O crescimento do sector foi muito rápido...
As cadeias de gestão privada foram de zero, em 1987, aos 140 mil presos em 1998. Depois, até havia especulação na bolsa. As prisões eram um dos três investimentos mais recomendados. Com o colapso da bolsa [1999 e 2000], também houve um colapso da especulação das prisões.

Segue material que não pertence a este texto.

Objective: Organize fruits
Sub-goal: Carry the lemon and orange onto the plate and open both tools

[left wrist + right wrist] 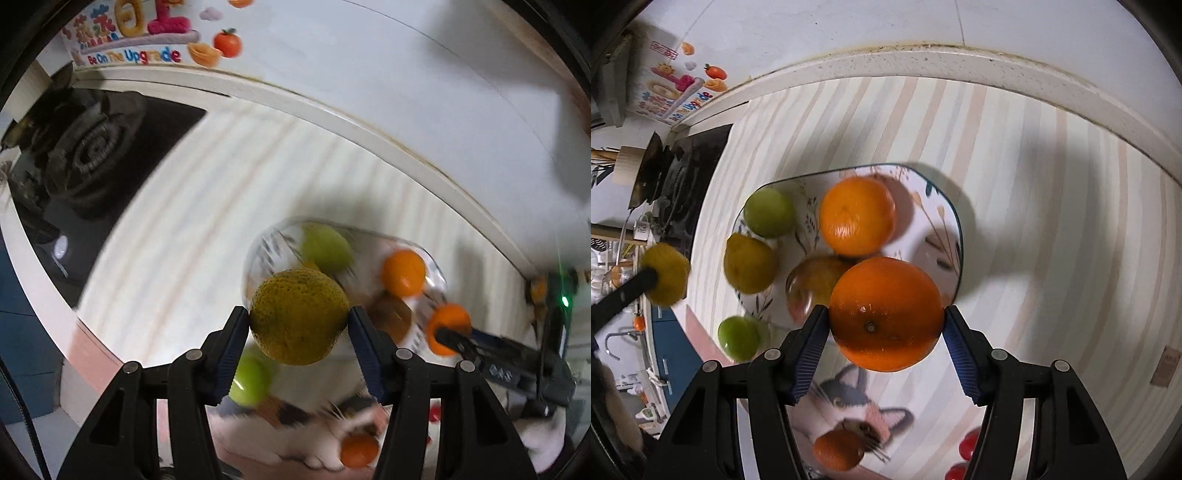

Houve uma série de escândalos [como o da Wackenhut Corrections, acusada de tratar os reclusos de Jena, na Louisiana, "como animais de quatro patas, que andavam descalços, com a roupa suja e, com frequência, tinham de lutar pela comida"].
Há vários países europeus a iniciar a privatização.
Claro. As prisões constituem um mercado atraente para os grupos privados. Mas é uma questão de filosofia política: deve-se privatizar o castigo? O castigo é dado pelo Estado em nome da colectividade. Se o Estado é que decide o castigo, acho que então deve administrá-lo. Porque também é uma questão de responsabilidade legal.
Fala como se a gestão privada fosse incompatível com o respeito pelos direitos dos presos...
No papel, todos prometem que melhores prisões do que no sector público. E, às vezes, no início, é verdade. As prisões são novas, têm a última tecnologia, mais espaço, mais sol e, tipicamente, ficam com os reclusos mais fáceis. O problema é que, com o passar dos anos, as condições das prisões tornam-se más. Para fazer dinheiro, os privados também desinvestem nos guardas. São mal recrutados, mal treinados, mal pagos, não querem saber do seu trabalho. Nos Estados Unidos, 15 anos depois, podemos ver que as condições de detenção são piores ou iguais às do sector privado. E, no fim, o Estado não poupa dinheiro, porque tem mais processos [judiciais] por maus tratos e mais violência.